— DATA SHOWN —
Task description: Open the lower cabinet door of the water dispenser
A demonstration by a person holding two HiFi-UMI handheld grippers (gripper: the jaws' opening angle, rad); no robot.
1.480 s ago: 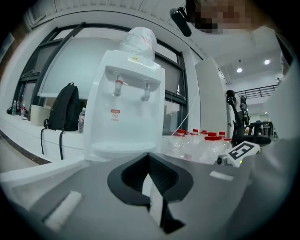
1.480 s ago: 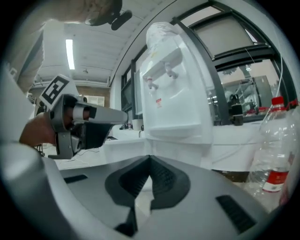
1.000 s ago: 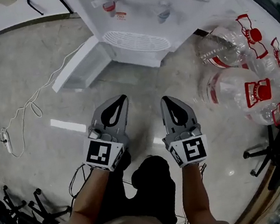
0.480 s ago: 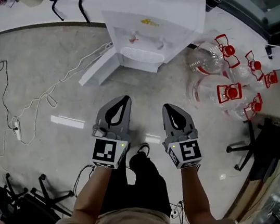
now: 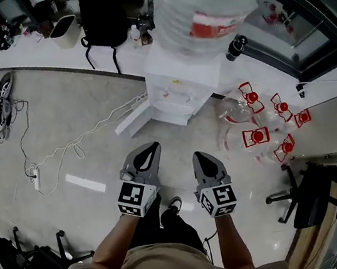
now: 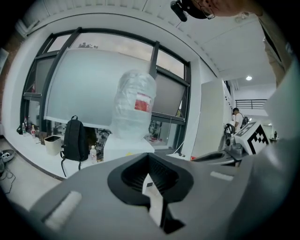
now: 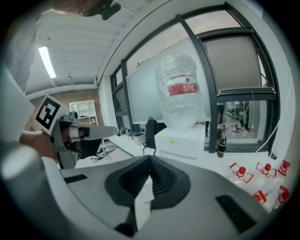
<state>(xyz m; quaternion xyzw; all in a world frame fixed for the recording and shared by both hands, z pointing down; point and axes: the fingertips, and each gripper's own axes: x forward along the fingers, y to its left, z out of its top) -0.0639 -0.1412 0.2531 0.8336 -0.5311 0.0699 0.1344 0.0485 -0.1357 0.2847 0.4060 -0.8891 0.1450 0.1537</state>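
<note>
Left hand-held gripper (image 5: 148,148) and right hand-held gripper (image 5: 199,156) are both closed up. Jaws are together with nothing between them, just the teardrop-shaped hole framed by ribbed black pads. The shells are matte grey plastic, each with a cube of black-and-white square markers at the back. They hang side by side in the air on the near side of the water dispenser (image 5: 174,88), well apart from it and pointing roughly its way.

The floor (image 5: 58,116) is glossy grey and a bit speckled, a polished-stone kind of look, with lights reflecting off it. Left of the dispenser a power strip (image 5: 35,177) lies on it, its white cable snaking back toward the dispenser.

The lower cabinet door (image 5: 132,120) is a flat white panel swung out from the dispenser's base to the left, so it's open. The dispenser itself is boxy and white, with a big clear crinkly bottle (image 5: 211,0) with a red label sitting on top. Right of the dispenser is a heap of clear empty jugs (image 5: 254,133) with red caps and handles.

Behind the dispenser to the left, a black backpack (image 5: 101,15) stands upright on a low white ledge (image 5: 35,53) next to a white bin (image 5: 64,28). Past that are dark-framed windows (image 6: 93,79) with pale blinds.
</note>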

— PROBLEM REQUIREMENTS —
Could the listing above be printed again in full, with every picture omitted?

— REPLY TO THE EXERCISE —
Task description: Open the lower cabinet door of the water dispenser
A demonstration by a person holding two HiFi-UMI handheld grippers (gripper: the jaws' opening angle, rad); no robot.
1.480 s ago: 
1.480 s ago: 
1.000 s ago: 
0.480 s ago: 
now: 
now: 
now: 
<state>(xyz m; quaternion xyzw; all in a world frame fixed for the recording and shared by both hands, z pointing down; point and axes: the fingertips, and each gripper's own axes: x forward along the fingers, y to its left, z out of its top) -0.0639 -0.1412 0.2531 0.8336 -0.5311 0.0699 0.1344 0.0485 -0.1357 0.2847 0.4060 -0.8891 0.1450 0.1537</state>
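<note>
Left hand-held gripper (image 5: 148,148) and right hand-held gripper (image 5: 199,156) are both closed up. Jaws are together with nothing between them, just the teardrop-shaped hole framed by ribbed black pads. The shells are matte grey plastic, each with a cube of black-and-white square markers at the back. They hang side by side in the air on the near side of the water dispenser (image 5: 174,88), well apart from it and pointing roughly its way.

The floor (image 5: 58,116) is glossy grey and a bit speckled, a polished-stone kind of look, with lights reflecting off it. Left of the dispenser a power strip (image 5: 35,177) lies on it, its white cable snaking back toward the dispenser.

The lower cabinet door (image 5: 132,120) is a flat white panel swung out from the dispenser's base to the left, so it's open. The dispenser itself is boxy and white, with a big clear crinkly bottle (image 5: 211,0) with a red label sitting on top. Right of the dispenser is a heap of clear empty jugs (image 5: 254,133) with red caps and handles.

Behind the dispenser to the left, a black backpack (image 5: 101,15) stands upright on a low white ledge (image 5: 35,53) next to a white bin (image 5: 64,28). Past that are dark-framed windows (image 6: 93,79) with pale blinds.
</note>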

This response is done.